Each line from the opening of the material through the line holding "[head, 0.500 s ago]" needs to be returned exactly, with the pictures left out.

== Information shown ==
%%

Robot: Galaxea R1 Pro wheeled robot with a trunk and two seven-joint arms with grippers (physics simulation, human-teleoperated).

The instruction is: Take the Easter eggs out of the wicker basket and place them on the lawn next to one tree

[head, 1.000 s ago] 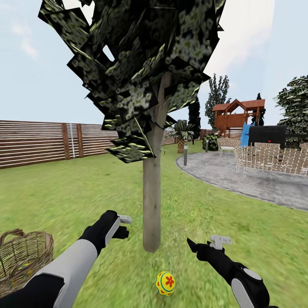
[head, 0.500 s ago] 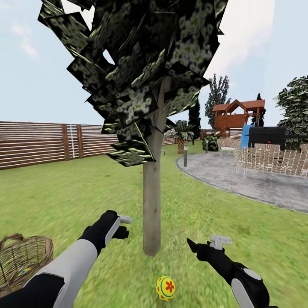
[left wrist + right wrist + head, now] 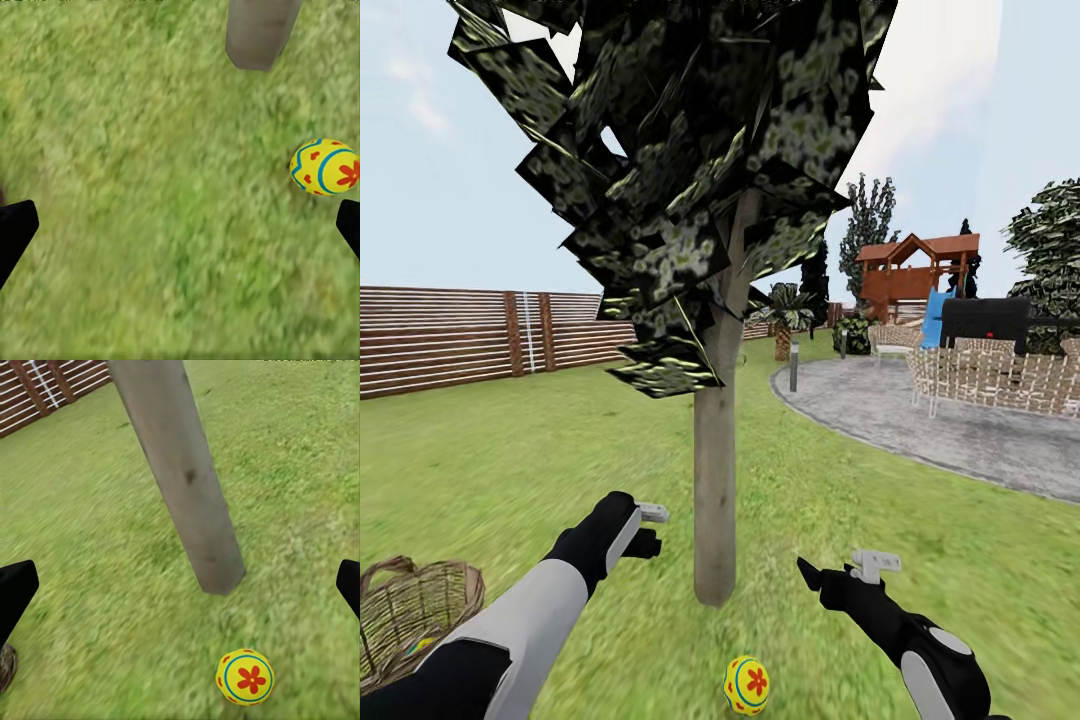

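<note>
One round yellow painted egg (image 3: 746, 685) lies on your blurry grass (image 3: 510, 470) near the smooth grey trunk (image 3: 716, 490); both black grippers' fingers spread, empty

The lawn (image 3: 510, 450) is seen as a wide stretch of green grass with yellowish patches, bounded at about ten o'clock by a brown slatted fence (image 3: 450, 335) and at two o'clock by a grey paved patio (image 3: 920, 420).

A tree (image 3: 715, 470) is rooted in the grass near the centre of the head view, its pale trunk meeting the turf just above the lower middle.

One Easter egg (image 3: 746, 685), yellow with a red flower inside a blue ring, is laid on the grass at six o'clock from the trunk base, near it but apart.

A wicker basket (image 3: 415, 615) is set on the grass at eight o'clock, well apart from the trunk.
</note>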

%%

== Task result ==
Robot: Galaxea R1 Pro wheeled robot with a trunk and two seven-joint arms with grippers (physics simulation, human-teleoperated).

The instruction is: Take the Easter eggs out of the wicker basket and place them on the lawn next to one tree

[head, 1.000 s ago] 
[head, 0.500 s ago] 

As written, the answer is complete.